DIRECTIONS :: Transcribe verbatim every line from the line containing "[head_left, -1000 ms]" to the end of the entries, including both endpoints. Output nothing beyond those lines.

== ENTRIES SHOWN ==

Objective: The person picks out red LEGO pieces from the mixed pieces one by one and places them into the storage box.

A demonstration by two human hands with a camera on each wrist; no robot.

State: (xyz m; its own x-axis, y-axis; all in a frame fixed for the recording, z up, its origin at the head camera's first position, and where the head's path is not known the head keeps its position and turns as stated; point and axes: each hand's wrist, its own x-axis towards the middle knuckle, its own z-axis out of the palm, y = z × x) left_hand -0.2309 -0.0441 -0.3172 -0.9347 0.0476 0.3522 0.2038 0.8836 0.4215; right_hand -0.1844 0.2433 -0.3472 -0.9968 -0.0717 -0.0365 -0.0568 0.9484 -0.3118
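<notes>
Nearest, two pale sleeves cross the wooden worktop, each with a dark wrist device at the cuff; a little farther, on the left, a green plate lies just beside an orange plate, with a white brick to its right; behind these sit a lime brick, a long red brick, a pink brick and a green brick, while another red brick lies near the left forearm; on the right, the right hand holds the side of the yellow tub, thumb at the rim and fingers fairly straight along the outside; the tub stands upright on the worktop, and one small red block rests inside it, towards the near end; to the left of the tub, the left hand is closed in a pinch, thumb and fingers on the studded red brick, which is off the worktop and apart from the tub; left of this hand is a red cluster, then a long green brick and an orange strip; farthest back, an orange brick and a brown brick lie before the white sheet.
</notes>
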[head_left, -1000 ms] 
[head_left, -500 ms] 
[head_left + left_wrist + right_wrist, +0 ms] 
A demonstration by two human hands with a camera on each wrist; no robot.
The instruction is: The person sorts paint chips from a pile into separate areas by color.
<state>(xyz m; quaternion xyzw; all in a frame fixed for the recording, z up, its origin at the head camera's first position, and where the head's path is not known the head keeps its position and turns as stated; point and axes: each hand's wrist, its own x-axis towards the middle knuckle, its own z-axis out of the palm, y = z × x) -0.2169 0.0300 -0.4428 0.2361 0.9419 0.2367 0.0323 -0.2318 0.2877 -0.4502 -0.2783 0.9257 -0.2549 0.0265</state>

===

YOUR SOLUTION ::
[head_left, -1000 ms] 
[head_left, -500 ms] 
[head_left + left_wrist + right_wrist, +0 ms] 
A demonstration by two human hands with a camera on each wrist; no robot.
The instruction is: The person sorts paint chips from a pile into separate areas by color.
<state>(xyz m; quaternion xyzw; all in a frame fixed for the recording, z up, its origin at the head camera's first position, and where the head's path is not known the head keeps its position and turns as stated; point and axes: each hand's wrist, its own x-axis towards the middle knuckle, its own z-axis out of the palm, y = z × x) -0.2169 0.0300 -0.4428 0.2361 0.9419 0.2367 0.0323 -0.2318 0.2877 -0.4502 -0.2783 0.9257 -0.2549 0.0265</state>

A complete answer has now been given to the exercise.